Den letzten Abend verbrachten wir auf dem Flachdach in Katanga. Mein Flug ging erst mitten in der Nacht. Wir redeten bis Rodger eingeschlafen war und als ich ebenfalls kaum noch Worte hervorbrachte, rollte ich mich auch zusammen. Arthur hatte sein Laptop vor sich, der blaue Schein erleuchtete sein Gesicht. Der weite Himmel war rotschwarz von der Dämmerung oder dem Schein der Stadt und der Mond wurde von Wolken umrahmt. Die Geräusche der Straße waren gedämpft und in die Wärme vom Beton mischte sich das Zirpen von irgendeiner extrem lauten ugandanischen Grillenart. Ich war selten so entspannt.
Was also habe ich gelernt über das Glück?

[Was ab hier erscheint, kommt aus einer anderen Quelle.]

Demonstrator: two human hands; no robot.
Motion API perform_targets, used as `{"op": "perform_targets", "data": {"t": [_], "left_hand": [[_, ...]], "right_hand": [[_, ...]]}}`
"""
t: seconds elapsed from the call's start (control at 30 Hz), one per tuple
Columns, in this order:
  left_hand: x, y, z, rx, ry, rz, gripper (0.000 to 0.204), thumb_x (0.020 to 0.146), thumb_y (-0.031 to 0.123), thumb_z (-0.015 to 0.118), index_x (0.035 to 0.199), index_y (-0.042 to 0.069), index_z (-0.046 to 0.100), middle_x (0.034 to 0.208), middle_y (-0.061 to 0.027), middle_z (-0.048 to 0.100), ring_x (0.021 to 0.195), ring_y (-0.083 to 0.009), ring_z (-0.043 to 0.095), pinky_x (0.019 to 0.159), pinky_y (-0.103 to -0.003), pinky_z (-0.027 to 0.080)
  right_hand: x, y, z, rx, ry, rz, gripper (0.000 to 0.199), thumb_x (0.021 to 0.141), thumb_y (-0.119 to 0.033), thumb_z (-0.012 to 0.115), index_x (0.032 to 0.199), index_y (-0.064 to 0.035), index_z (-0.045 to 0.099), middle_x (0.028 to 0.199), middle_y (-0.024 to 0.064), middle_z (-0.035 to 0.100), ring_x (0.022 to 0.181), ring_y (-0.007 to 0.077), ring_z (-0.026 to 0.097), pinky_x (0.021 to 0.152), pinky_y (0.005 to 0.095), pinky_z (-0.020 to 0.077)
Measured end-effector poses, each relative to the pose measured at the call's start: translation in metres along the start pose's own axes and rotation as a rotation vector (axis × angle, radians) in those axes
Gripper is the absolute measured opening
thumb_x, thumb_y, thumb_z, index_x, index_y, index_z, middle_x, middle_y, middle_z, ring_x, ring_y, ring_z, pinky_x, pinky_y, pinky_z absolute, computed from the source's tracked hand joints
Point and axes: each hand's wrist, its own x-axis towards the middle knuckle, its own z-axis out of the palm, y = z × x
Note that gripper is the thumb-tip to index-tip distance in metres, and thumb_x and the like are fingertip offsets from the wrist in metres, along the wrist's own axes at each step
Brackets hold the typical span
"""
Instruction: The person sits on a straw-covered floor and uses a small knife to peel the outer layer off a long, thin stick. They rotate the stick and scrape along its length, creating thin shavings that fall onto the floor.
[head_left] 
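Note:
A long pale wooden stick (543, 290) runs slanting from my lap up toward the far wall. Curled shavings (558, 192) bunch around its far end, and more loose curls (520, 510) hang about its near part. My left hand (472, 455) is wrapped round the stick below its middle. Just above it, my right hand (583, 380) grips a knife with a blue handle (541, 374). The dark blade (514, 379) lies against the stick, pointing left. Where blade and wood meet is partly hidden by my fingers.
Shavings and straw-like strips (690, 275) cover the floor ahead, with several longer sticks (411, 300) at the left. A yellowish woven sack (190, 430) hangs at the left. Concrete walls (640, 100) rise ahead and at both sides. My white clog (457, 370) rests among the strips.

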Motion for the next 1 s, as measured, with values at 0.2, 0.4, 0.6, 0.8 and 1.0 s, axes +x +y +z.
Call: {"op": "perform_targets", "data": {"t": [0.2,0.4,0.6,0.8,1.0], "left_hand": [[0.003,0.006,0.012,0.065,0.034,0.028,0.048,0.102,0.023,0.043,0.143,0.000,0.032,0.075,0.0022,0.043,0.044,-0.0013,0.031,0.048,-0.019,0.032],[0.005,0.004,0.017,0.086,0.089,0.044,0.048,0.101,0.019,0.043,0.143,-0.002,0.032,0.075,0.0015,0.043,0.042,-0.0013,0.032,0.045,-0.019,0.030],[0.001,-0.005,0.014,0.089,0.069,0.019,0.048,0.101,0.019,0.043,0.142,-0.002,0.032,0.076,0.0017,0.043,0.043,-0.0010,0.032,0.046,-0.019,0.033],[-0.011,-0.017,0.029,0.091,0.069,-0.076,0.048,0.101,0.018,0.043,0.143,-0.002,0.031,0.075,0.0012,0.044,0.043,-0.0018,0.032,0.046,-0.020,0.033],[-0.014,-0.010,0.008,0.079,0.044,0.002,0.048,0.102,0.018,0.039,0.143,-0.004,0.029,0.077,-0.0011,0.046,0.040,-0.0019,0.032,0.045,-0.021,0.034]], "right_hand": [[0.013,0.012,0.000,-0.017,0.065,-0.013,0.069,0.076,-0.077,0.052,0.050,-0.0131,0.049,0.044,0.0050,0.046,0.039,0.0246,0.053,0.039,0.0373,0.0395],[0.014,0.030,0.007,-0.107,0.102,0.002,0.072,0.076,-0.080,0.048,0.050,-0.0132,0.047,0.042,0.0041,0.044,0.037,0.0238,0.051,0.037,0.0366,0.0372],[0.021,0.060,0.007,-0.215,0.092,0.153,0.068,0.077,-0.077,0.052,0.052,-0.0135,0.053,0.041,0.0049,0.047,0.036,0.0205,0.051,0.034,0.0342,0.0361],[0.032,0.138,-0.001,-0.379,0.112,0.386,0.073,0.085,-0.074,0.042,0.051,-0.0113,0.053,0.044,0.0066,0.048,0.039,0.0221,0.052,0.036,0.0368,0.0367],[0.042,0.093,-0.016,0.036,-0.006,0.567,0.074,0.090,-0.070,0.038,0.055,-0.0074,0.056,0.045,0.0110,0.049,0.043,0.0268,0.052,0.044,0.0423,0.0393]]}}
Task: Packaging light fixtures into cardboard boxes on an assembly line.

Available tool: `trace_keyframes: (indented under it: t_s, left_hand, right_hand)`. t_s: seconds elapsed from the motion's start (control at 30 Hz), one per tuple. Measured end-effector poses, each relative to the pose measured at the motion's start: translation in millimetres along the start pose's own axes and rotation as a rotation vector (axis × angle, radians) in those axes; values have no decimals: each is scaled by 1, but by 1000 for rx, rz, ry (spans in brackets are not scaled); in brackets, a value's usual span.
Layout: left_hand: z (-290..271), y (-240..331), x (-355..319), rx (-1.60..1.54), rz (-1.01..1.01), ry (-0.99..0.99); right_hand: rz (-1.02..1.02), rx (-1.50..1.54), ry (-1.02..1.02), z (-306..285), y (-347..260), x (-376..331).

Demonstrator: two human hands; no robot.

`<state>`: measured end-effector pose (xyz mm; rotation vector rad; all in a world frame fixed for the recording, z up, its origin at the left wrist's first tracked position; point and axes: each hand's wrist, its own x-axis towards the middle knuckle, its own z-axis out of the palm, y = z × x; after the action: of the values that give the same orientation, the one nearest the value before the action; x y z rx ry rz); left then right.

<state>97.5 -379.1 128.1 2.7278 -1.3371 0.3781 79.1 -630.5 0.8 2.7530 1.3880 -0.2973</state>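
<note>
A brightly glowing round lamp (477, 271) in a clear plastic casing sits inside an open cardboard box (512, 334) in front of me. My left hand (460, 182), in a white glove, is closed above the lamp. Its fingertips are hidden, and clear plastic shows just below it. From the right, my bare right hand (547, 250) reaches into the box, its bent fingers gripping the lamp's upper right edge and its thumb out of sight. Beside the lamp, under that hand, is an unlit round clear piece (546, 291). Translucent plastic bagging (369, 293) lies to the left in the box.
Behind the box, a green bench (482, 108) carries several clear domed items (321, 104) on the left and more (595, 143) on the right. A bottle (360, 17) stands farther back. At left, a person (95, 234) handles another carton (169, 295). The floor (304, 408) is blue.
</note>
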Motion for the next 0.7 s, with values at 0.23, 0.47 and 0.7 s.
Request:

Getroffen habe ich den nihilistischen Materialisten genauso wie sehr religiöse Menschen. Unterhalten habe ich mich über das Materielle und Menschenrechte als absolute Grundlage, über Herausforderungen, die man braucht, über zu viele Pflichten, die einen unfrei machen, über tiefe spirituelle Empfindungen, über Gefühle für andere – Liebe, Hingabe, Mitgefühl – die jeder nötig hat, Gemeinschaft, mit Menschen lachen, diskutieren, streiten… Aber vor allem haben mich diejenigen beeindruckt, die einen tiefen Kontakt zu sich selbst haben und bei denen ich spürte, daß sie in jedem Moment das Wahrhaftige und Schöne und Gute anstreben. Bei ihnen vervielfältigt sich das Glück und strahlt in ihre Umgebung aus und sie können durch nichts aufgehalten werden. Von ihnen habe ich am meisten gelernt.